- Work to be completed -
The following data needs to be repeated exactly, with all images excluded.

- Dataset excerpt -
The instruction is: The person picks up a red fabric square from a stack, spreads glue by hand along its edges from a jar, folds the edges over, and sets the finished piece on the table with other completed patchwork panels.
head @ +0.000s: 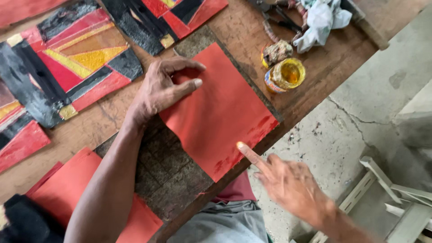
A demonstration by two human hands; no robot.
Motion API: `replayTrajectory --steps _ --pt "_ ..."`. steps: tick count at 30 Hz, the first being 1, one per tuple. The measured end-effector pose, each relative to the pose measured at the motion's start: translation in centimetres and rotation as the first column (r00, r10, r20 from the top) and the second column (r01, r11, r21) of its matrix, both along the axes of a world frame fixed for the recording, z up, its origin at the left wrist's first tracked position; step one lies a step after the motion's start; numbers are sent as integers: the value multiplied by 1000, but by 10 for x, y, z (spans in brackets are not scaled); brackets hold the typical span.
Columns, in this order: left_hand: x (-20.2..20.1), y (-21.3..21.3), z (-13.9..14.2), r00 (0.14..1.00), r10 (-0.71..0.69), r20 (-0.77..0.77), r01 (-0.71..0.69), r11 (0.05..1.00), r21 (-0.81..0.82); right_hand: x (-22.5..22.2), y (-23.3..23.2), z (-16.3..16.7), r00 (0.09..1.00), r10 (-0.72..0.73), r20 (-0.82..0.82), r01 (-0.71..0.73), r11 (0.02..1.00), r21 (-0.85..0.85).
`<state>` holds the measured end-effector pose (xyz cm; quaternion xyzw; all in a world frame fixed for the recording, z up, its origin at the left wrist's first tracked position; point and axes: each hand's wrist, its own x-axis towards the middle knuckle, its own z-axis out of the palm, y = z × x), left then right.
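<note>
From where I watch, the red sheet (218,110) lies flat on a dark mat (168,168) near the front edge of the wooden desk (245,33). My left hand (164,87) rests on the sheet's upper left corner, fingers spread and loosely curled, pressing it down and gripping nothing. My right hand (288,182) hangs just off the desk edge, with only the forefinger stretched out so its tip touches the sheet's lower right edge; the other fingers are folded and it holds nothing.

I judge the work to be at an early stage for this sheet. It is laid and held in place, and its surface is plain red, save for some darker, shiny streaks along the right and lower edges where something wet seems to have been spread. The open jar of yellow stuff (285,75) stands just beside the sheet, with a crumpled cloth (321,18) further back. The finished patchwork panels (72,63) of red, black and yellow lie to the left, well apart, so this sheet has not yet joined any of them.
</note>
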<state>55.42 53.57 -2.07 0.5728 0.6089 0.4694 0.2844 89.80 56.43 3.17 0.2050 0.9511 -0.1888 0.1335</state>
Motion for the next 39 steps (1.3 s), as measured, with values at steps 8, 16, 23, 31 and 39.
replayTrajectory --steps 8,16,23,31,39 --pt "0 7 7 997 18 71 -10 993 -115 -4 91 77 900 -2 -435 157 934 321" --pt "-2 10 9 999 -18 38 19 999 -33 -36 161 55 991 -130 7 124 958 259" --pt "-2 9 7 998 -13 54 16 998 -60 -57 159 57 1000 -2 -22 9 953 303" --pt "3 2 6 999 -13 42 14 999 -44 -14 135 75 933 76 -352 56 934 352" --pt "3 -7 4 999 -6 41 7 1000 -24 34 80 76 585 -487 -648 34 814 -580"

- Answer to this exercise -
The instruction is: The person picks up a red fabric square from a stack, spreads glue by hand along its edges from a jar, folds the edges over, and sets the finished piece on the table with other completed patchwork panels.
head @ +0.000s: 
A demonstration by two human hands; no robot.
Motion API: `replayTrajectory --steps _ --pt "_ ..."`. steps: tick count at 30 Hz, the first being 1, one per tuple. The measured end-effector pose, each relative to the pose measured at the motion's start: translation in centimetres and rotation as the first column (r00, r10, r20 from the top) and the second column (r01, r11, r21) of its matrix, both along the axes of a world frame fixed for the recording, z up, its origin at the left wrist's first tracked position; step one lies a step after the motion's start; numbers are sent as integers: the value multiplied by 1000, but by 10 for x, y, z (spans in brackets are not scaled); brackets hold the typical span.
Columns, in this order: left_hand: x (-20.2..20.1), y (-21.3..21.3), z (-13.9..14.2), r00 (0.14..1.00), r10 (-0.71..0.69), r20 (-0.77..0.77), r01 (-0.71..0.69), r11 (0.05..1.00), r21 (-0.81..0.82); right_hand: x (-22.5..22.2), y (-23.3..23.2), z (-16.3..16.7), r00 (0.09..1.00), r10 (-0.72..0.73), r20 (-0.82..0.82), r01 (-0.71..0.73), r11 (0.02..1.00), r21 (-0.85..0.85).
`<state>` holds the measured end-effector pose (xyz cm; quaternion xyzw; all in a world frame fixed for the recording, z up, its origin at the left wrist's first tracked position; point and axes: each hand's wrist, its own x-axis towards the middle knuckle, its own z-axis out of the palm, y = z × x), left then right.
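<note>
From where I watch, the red sheet (218,110) lies flat on a dark mat (168,168) near the front edge of the wooden desk (245,33). My left hand (164,87) rests on the sheet's upper left corner, fingers spread and loosely curled, pressing it down and gripping nothing. My right hand (288,182) hangs just off the desk edge, with only the forefinger stretched out so its tip touches the sheet's lower right edge; the other fingers are folded and it holds nothing.

I judge the work to be at an early stage for this sheet. It is laid and held in place, and its surface is plain red, save for some darker, shiny streaks along the right and lower edges where something wet seems to have been spread. The open jar of yellow stuff (285,75) stands just beside the sheet, with a crumpled cloth (321,18) further back. The finished patchwork panels (72,63) of red, black and yellow lie to the left, well apart, so this sheet has not yet joined any of them.
</note>
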<state>55.42 53.57 -2.07 0.5728 0.6089 0.4694 0.2844 89.80 56.43 3.17 0.2050 0.9511 -0.1888 0.1335</state>
Motion for the next 39 steps (1.3 s), as measured, with values at steps 8, 16, 23, 31 and 39.
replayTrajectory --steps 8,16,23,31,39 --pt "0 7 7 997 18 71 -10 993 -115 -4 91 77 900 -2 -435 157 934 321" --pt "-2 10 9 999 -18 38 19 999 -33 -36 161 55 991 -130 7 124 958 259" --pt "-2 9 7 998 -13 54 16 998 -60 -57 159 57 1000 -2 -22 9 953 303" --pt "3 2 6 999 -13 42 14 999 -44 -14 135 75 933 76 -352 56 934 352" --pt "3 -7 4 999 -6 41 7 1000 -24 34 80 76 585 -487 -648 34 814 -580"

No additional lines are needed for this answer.